My Response to Peterson’s Policy Change

By Chip Py on June 29th, 2007

I am a photographer. On September June 12 of this year, two representatives from the Peterson Companies, managers of the trademarked Downtown Silver Spring, asked me not to take pictures on Ellsworth Drive. At that time, the representatives misrepresented the facts regarding ownership of Ellsworth Drive, and made deliberately misleading statements over the questions that I raised regarding my First Amendment rights in a seemingly public place.

Immediately following this incident, I wrote a letter to the County Executive and to each of the members of the county council. I posted this letter on the popular photography site, Flickr.

My letter raised the question as to where the public’s civil rights end and the corporation’s privacy rights begin when there is a publicly funded/privately partnered development, in which public monies and land are developed, and then turned over to private corporations. These rights, I reasoned, not only included photography, but on a much more important note, the freedom to petition, campaign, assemble and protest, rights guaranteed by our Constitution. I asked the County Executive and members of the county council to begin a dialog about this important issue with the Peterson Companies.

In the last few weeks my letter, picked up off the Flickr site, has enjoyed wide circulation on the internet. Additionally, every major newspaper in this area reported on the issue and the questions I raised. My story was carried on national TV and syndicated public radio. Washington Post columnist Marc Fisher took a stance in his column last Thursday, which continued in his on-line chat room that afternoon. Local Listservs in the area are abuzz. Members of several prominent Blogs and newly formed photo rights groups in the area came together to organize a photo outing and protest in downtown Silver Spring this coming Independence Day to highlight the true issue here.

While council member Marc Erlich has spoken about this in the press, and I have heard from staff members and insiders that this has been hot topic in the county offices in Rockville the last two weeks, many council members and the county executive have yet to weigh in on the issue.

I am growing concerned that our elected representatives have not yet taken a decisive stance over the growing concern that in downtown Silver Spring, our civil rights may be in jeopardy.

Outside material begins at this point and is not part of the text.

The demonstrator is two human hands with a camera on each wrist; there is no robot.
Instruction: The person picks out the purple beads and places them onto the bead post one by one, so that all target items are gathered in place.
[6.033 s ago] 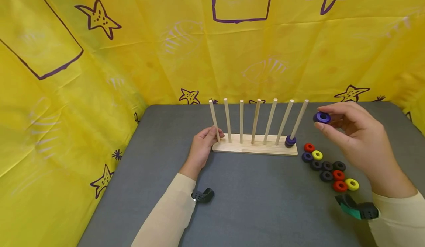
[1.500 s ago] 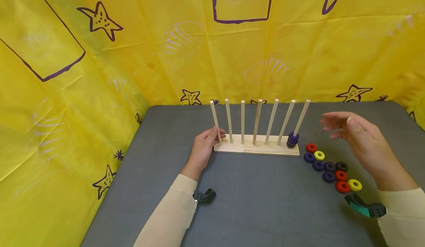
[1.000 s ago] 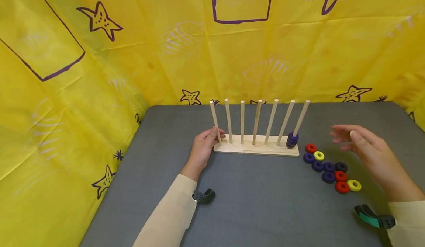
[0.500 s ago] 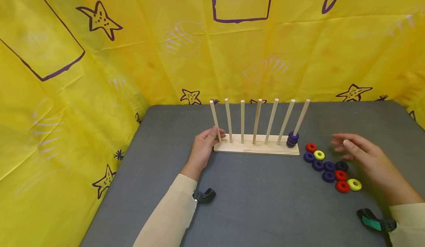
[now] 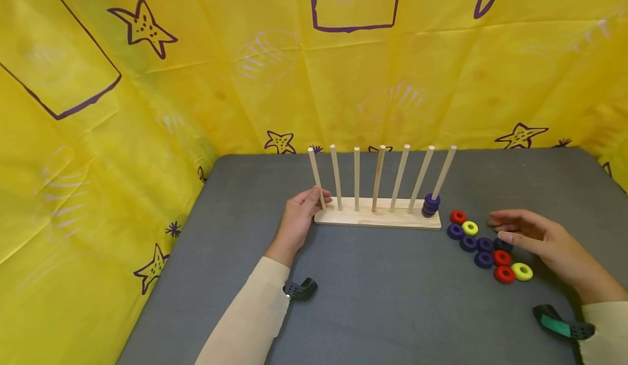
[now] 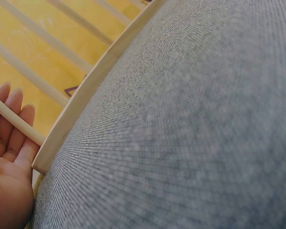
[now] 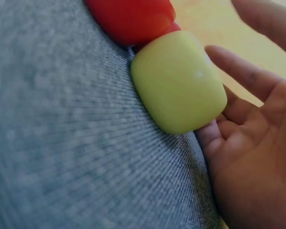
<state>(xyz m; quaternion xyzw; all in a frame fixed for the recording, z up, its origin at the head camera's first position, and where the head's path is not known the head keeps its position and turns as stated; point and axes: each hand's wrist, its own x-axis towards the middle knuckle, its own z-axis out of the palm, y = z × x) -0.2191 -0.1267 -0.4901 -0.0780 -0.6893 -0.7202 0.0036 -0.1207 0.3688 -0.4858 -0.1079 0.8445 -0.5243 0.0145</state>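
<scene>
- Where the leftmost peg [image 5: 315,170] rises from the wooden stand [image 5: 373,219], the left hand [image 5: 298,213] holds it between thumb and fingers; in the left wrist view the fingers lie behind the peg and the thumb is out of frame.
- The right hand [image 5: 551,239] is low beside the loose rings [image 5: 485,250], thumb and fingers bent and apart, gripping nothing.
- Its thumb tip partly covers a dark ring [image 5: 501,249]; whether it touches that ring cannot be told.
- Seen from the right wrist, the fingers spread behind the near yellow ring [image 7: 178,83], which sits against a red one.
- Ten rings lie flat on the grey table [image 5: 373,299], right of the stand, in an uneven line slanting toward the person: three red, two yellow, four blue and the dark one.
- At the far end of that line, a red ring [image 5: 458,221] is just beside a yellow one and a blue one.
- On the rightmost peg [image 5: 444,171] a stack of blue rings [image 5: 430,206], apparently three, rests at the base; the other six pegs are bare of rings.
- Both arms wear pale sleeves [image 5: 245,316] and dark wrist straps [image 5: 301,290].
- Behind the table hangs a yellow cloth [image 5: 333,92] printed with starfish and fish.
</scene>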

This morning the Peterson Companies, managers and developers of the trademarked “Downtown Silver Spring,” issued a statement. They will allow photography and video taping on Ellsworth Avenue. They make provision, however, that the arrangement can be rescinded. The new policy makes no statement regarding the important issues that I have raised.

In my opinion, the Peterson Companies is missing the point. Not one of the media outlets covered this story out of a concern for the photo enthusiast. This issue has exploded in the minds and the hearts of the people hearing my story, because they fear that civil liberties are being trammeled in public/private partnerships.

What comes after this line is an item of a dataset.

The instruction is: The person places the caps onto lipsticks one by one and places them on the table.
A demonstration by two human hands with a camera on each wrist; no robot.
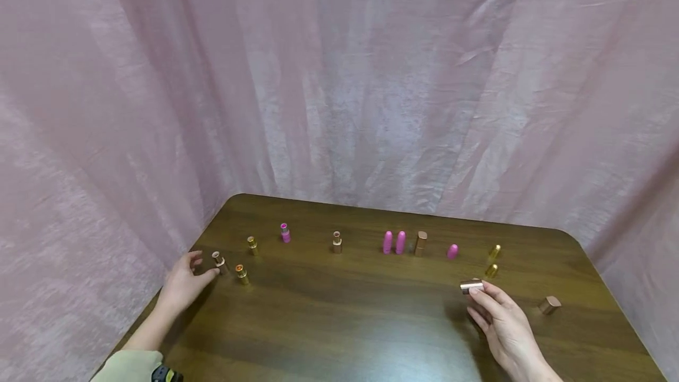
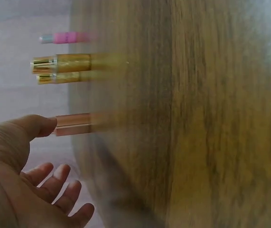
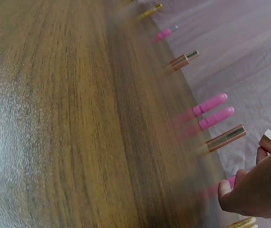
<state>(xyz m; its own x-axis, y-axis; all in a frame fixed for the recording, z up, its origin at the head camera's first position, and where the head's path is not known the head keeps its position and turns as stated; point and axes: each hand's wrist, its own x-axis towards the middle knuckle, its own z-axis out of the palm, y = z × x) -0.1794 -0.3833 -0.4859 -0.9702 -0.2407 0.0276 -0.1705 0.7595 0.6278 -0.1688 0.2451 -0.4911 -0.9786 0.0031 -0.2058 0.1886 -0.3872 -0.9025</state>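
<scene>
My right hand (image 1: 504, 326) pinches a rose-gold lipstick cap (image 1: 471, 286) between thumb and fingers, raised over the table's right side. The cap (image 3: 268, 140) also shows at the fingertips in the right wrist view. At the far left, my left hand (image 1: 185, 283) spreads its thumb and fingers around an uncapped rose-gold lipstick (image 1: 218, 260) standing upright. In the left wrist view the thumb tip overlaps the top of this lipstick (image 2: 73, 123), while the other fingers are apart from it. Two uncapped gold lipsticks (image 1: 241, 274) stand close by.
Along the back stand an uncapped pink lipstick (image 1: 285, 233), an uncapped rose-gold lipstick (image 1: 337, 242), two capped pink lipsticks (image 1: 400, 242) and a capped rose-gold lipstick (image 1: 421, 243). To the right are a pink cap (image 1: 452, 252), two gold caps (image 1: 492, 270) and another rose-gold cap (image 1: 549, 305).
</scene>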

With many more of these public/private partnerships now under consideration not only here in Montgomery County but also in nearby College Park and around the country these are questions that deserve to be addressed by not only by our citizens but by our public officials too.

Please join us at noon on the fourth of July. We will gather at the green turf to let our county officials know that the people of Silver Spring will not have their rights under minded and restricted in our town.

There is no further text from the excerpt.